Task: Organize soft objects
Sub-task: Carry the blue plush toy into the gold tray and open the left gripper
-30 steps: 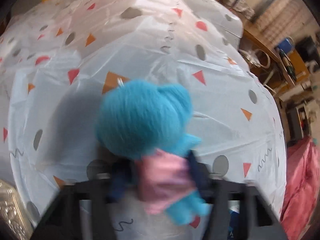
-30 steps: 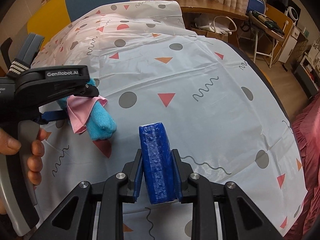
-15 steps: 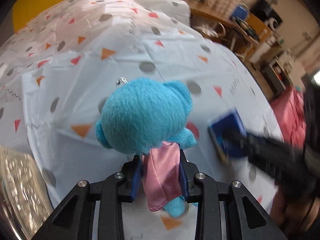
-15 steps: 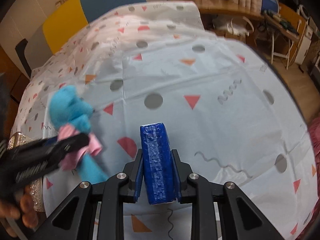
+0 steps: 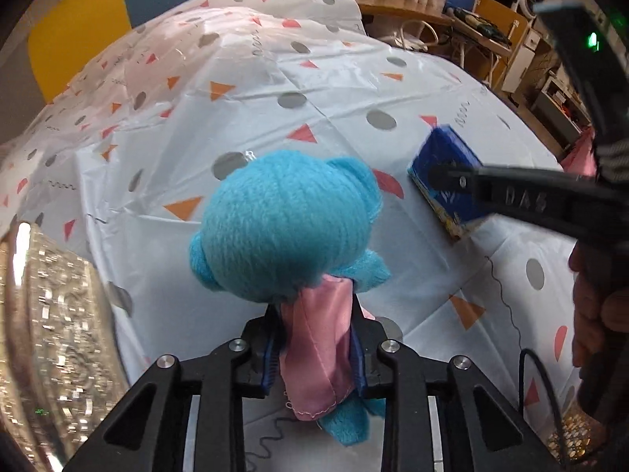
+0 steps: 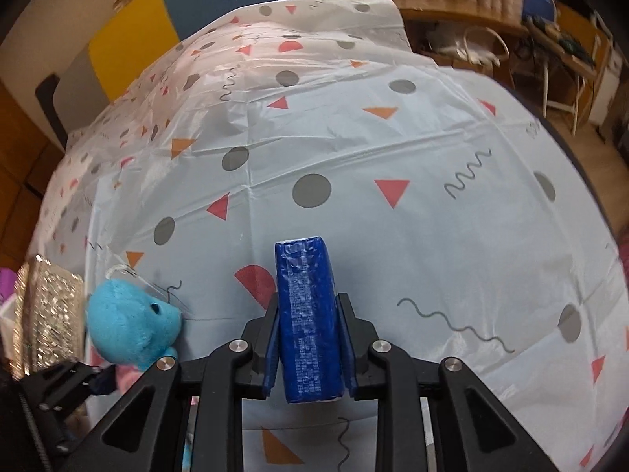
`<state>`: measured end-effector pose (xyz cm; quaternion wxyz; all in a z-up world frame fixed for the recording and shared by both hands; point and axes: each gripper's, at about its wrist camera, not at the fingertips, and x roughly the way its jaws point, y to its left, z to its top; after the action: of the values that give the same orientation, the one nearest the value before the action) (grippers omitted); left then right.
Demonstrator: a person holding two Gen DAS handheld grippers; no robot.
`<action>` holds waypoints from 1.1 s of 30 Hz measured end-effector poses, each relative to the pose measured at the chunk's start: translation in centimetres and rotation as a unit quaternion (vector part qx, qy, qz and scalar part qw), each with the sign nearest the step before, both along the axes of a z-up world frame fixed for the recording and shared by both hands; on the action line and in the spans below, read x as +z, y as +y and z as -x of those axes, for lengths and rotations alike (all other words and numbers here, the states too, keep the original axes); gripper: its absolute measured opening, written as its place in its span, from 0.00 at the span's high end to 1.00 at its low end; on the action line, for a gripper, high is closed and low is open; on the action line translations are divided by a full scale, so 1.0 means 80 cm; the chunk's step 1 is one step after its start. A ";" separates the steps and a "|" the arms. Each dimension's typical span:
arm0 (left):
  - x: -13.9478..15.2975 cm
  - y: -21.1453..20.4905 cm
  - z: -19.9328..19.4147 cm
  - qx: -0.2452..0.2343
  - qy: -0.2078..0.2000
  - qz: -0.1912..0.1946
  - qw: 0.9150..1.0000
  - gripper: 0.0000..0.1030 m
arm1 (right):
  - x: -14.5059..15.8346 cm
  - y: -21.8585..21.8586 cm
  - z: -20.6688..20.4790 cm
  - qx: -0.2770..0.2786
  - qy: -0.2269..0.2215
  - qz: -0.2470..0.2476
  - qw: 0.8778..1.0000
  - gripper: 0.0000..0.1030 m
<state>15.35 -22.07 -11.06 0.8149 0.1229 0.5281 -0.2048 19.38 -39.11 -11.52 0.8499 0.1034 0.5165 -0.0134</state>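
A turquoise plush toy (image 5: 287, 228) with a pink cloth (image 5: 314, 354) on its body hangs above the tablecloth in my left gripper (image 5: 314, 346). That gripper's jaws are closing, and its pads press on the toy's cloth-covered body. The right wrist view has the toy (image 6: 125, 330) at lower left, next to the left gripper (image 6: 90, 381). My right gripper (image 6: 308, 338) is shut on a dark blue soft pack (image 6: 308, 314) held on edge. From the left wrist view the pack (image 5: 444, 157) and the right gripper (image 5: 444, 177) sit to the toy's right.
A glittery silver container (image 5: 39, 334) stands at the table's left edge, also visible as the container (image 6: 47, 314) beside the toy. The patterned tablecloth (image 6: 354, 137) covers the table. A hand (image 5: 597, 314) holds the right gripper's handle. Chairs and desks stand beyond.
My left gripper carried the plush toy leftward and rolled, bringing the silver container into its view. The right gripper stayed nearly still, keeping hold of the blue pack.
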 end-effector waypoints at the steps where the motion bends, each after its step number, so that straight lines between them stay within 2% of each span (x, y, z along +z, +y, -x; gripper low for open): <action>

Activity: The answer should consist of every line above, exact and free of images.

Written answer:
Task: Organize soft objects
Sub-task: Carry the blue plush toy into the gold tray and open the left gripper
-30 steps: 
-30 steps: 
-15 steps: 
-15 steps: 
+0 steps: 
+0 steps: 
`<state>`: measured end-effector pose (xyz cm; quaternion wxyz; all in a z-up world frame fixed for the recording and shared by both hands; point and axes: each gripper's, at about its wrist camera, not at the fingertips, and x roughly the way its jaws point, y to its left, z to its top; after the action: of the values that give the same orientation, the one nearest the value before the action) (grippers omitted); left then right.
Demonstrator: a person holding two Gen DAS handheld grippers; no robot.
`<action>` holds waypoints from 1.1 s of 30 Hz measured end-effector poses, each relative to the pose measured at the chunk's start: translation in centimetres and rotation as a unit quaternion (vector part qx, qy, qz and scalar part qw), each with the sign nearest the step before, both along the axes of a z-up world frame fixed for the recording and shared by both hands; on the action line and in the spans below, read x as +z, y as +y and z as -x of those axes, for lengths and rotations alike (all other words and numbers here, the states too, keep the original axes); gripper: its absolute measured opening, written as its place in its span, from 0.00 at the span's high end to 1.00 at its low end; on the action line, for a gripper, high is closed and low is open; on the action line translations are divided by a full scale, so 1.0 means 80 cm; the chunk's step 1 is one step after its start. A ";" separates the steps and a "|" the arms. Each dimension's typical span:
arm0 (left):
  - x: -13.9478..15.2975 cm
  - y: -21.1453..20.4905 cm
  - z: -19.9328..19.4147 cm
  - qx: -0.2452..0.2343
  - qy: -0.2078..0.2000
  - qz: -0.1912..0.1946
  - qw: 0.9150..1.0000
  - gripper: 0.0000..0.1030 m
arm1 (right):
  - x: -14.5059..15.8346 cm
  - y: -21.8585..21.8586 cm
  - z: -20.6688..20.4790 cm
  - qx: -0.2770..0.2786
  - qy: -0.2269..0.2215
  - qz: -0.2470..0.2476
  - qw: 0.8778..1.0000
  - gripper: 0.0000..0.1030 m
<state>15.35 -22.07 -11.06 0.8149 0.1229 0.5281 -0.2048 19.38 -39.11 -11.52 0.8499 0.1034 0.5165 -0.0134</state>
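A turquoise plush toy (image 5: 287, 228) with a pink cloth (image 5: 314, 354) on its body hangs above the tablecloth in my left gripper (image 5: 314, 346). That gripper's jaws are closing, and its pads press on the toy's cloth-covered body. The right wrist view has the toy (image 6: 125, 330) at lower left, next to the left gripper (image 6: 90, 381). My right gripper (image 6: 308, 338) is shut on a dark blue soft pack (image 6: 308, 314) held on edge. From the left wrist view the pack (image 5: 444, 157) and the right gripper (image 5: 444, 177) sit to the toy's right.
A glittery silver container (image 5: 39, 334) stands at the table's left edge, also visible as the container (image 6: 47, 314) beside the toy. The patterned tablecloth (image 6: 354, 137) covers the table. A hand (image 5: 597, 314) holds the right gripper's handle. Chairs and desks stand beyond.
My left gripper carried the plush toy leftward and rolled, bringing the silver container into its view. The right gripper stayed nearly still, keeping hold of the blue pack.
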 end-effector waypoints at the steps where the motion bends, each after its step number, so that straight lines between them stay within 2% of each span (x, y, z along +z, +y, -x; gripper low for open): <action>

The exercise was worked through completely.